返事の予想はつく。が、あえて聞いてみた。 
「……周りが止めると思わないの」 
例えばボンゴレが。もちろんキャバッローネも。死にゆく者を無理に引き留めるなと、これからを見ろと。 
「するかもな。でも俺を止めてもいいことないってすぐに分かるさ。俺、恭弥がいなくなったら壊れるもん」 
「もんとか言うな」 
「えー、でも恭弥だって分かってるくせに聞く?」 
楽しくてたまらないといった笑顔が子供のようで、なのにその内容のなんといびつなことか。 
「そうだね、あなたが僕無しでいられないなんて今さらな話だった」 
(そう、今さらだ。だってもうディーノは壊れてるじゃないか) 
ディーノは自分が壊れるとさも未来の話のように話しているがそうではない。あまりにもリアルな夢はディーノに自覚させた。自分がすでに壊れていることを。 
しかし、それこそ今さらな話である。 
ファミリーだけを大事にしていたディーノの心に『雲雀恭弥』は深く鋭く、亀裂をいれながら突き刺さった。そしてディーノは自ら壊した部分に彼を受け入れ、美しい真球の形にその心を閉じた。その内にヒビを閉じこめたままで。 
今、ディーノの心は欠けること無く満たされている。だが、その内側で『雲雀恭弥』は他の何にも溶けることなく、食い込んだ形のままに存在している。 

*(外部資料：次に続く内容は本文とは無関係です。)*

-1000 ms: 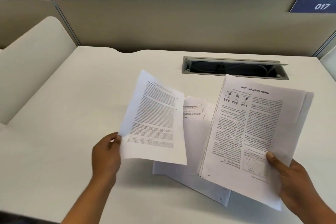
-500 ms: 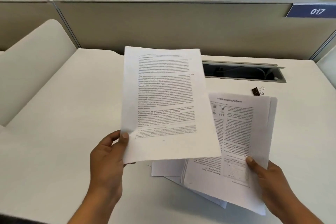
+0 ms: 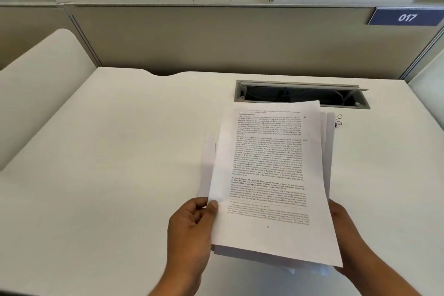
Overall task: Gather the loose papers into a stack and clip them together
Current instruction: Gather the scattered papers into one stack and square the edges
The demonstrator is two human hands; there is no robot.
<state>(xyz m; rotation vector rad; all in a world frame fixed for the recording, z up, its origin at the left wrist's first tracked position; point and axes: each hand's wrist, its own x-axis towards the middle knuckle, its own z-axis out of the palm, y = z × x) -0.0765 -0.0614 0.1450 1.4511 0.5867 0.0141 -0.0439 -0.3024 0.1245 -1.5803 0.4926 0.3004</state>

『雲雀恭弥』を失いごっそりと空いた場所は、何をもってしても埋められることはない。そこから亀裂は広がりディーノを粉々に壊していくだろう。 
ディーノは強い。大切なモノを守るために身につけた強さだ。ディーノに『大切なモノ』があるかぎりディーノは強くあれる。 
けれど、ディーノは脆い。『大切なモノ』を自分の芯にしてしまっているため、それを無くすということは『自分自身』が無くなるに等しい。 

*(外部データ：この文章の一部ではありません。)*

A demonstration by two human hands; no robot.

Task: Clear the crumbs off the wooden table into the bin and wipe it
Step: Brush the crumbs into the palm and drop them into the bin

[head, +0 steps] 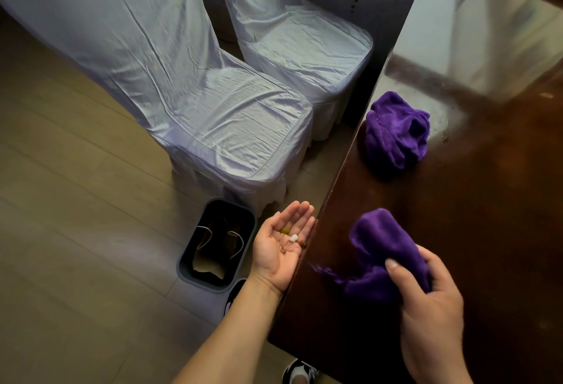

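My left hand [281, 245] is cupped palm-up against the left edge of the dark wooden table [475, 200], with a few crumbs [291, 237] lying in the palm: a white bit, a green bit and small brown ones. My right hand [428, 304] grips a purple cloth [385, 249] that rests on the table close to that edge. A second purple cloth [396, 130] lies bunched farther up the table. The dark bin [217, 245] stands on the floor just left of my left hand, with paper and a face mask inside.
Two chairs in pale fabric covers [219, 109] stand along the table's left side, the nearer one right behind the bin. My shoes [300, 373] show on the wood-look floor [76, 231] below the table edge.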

『キャバッローネ』は『ファミリー』という集合体であるから、一人二人が欠けようが存在を無くしはしない。しかし、『雲雀恭弥』に変わりなどあるはずがない。もし雲雀がディーノをおいて逝くような状態になれば、この男はなんとしてもそれを阻止しようとするだろう。そしてその手段を選びはしないだろうことも予想できてしまう。 
(でも、僕も偉そうに言えやしない) 
自嘲の笑みは胸にとどめた。あちこちに固い豆のある、けれどしなやかで温かいディーノの手に頬を擦りつけ雲雀はニヤリと笑う。 
雲雀も自分が人間として欠けている自覚くらいあるのだ。並盛は変わらず大切な場所だ。自分が立ち上げて大きくした風紀財団にはそれなりの自負もある。今も群れは嫌いだが保とうと思えるだけの付き合いも少なからず持つようになった。 
けれど、それらはディーノと天秤にかけられるもの足りえない。 
雲雀にとって泣くも笑うも好きも嫌いも、心を揺さぶるのはこの世でディーノただ一人。そのディーノが他の誰でもない『雲雀恭弥』を求めてくれる。これに歓喜を覚えずにいられようか?だから…。 
「壊れたあなたが周りにどんな迷惑をかけようが、もういないらしい僕にはどうでもいいことだけど…」 
「けど?」 
続きを待ってキラキラさせているディーノの飴色の瞳は雲雀のお気に入りだ。指を伸ばしてディーノの目尻をソッと撫でる。 
「僕のせいであなたが壊れるのに、その僕が壊れたあなたを見られないなんて悔しいじゃないか」 
どんなあなたも見せて欲しい。 
同じくらいあなたも僕を見ていて欲しい。例えそれが夢の中の話だとしても。 
「僕は簡単に死んでなんてやらないよ。だからあなたもせいぜい長生きすればいい。どうせ最期は僕が咬み殺すんだから」 
そう言うと、ディーノは「さすが恭弥だ」と花が綻ぶように笑った。 
 
 
 
 
 
 
 
 
 
       
       
                                         Fin.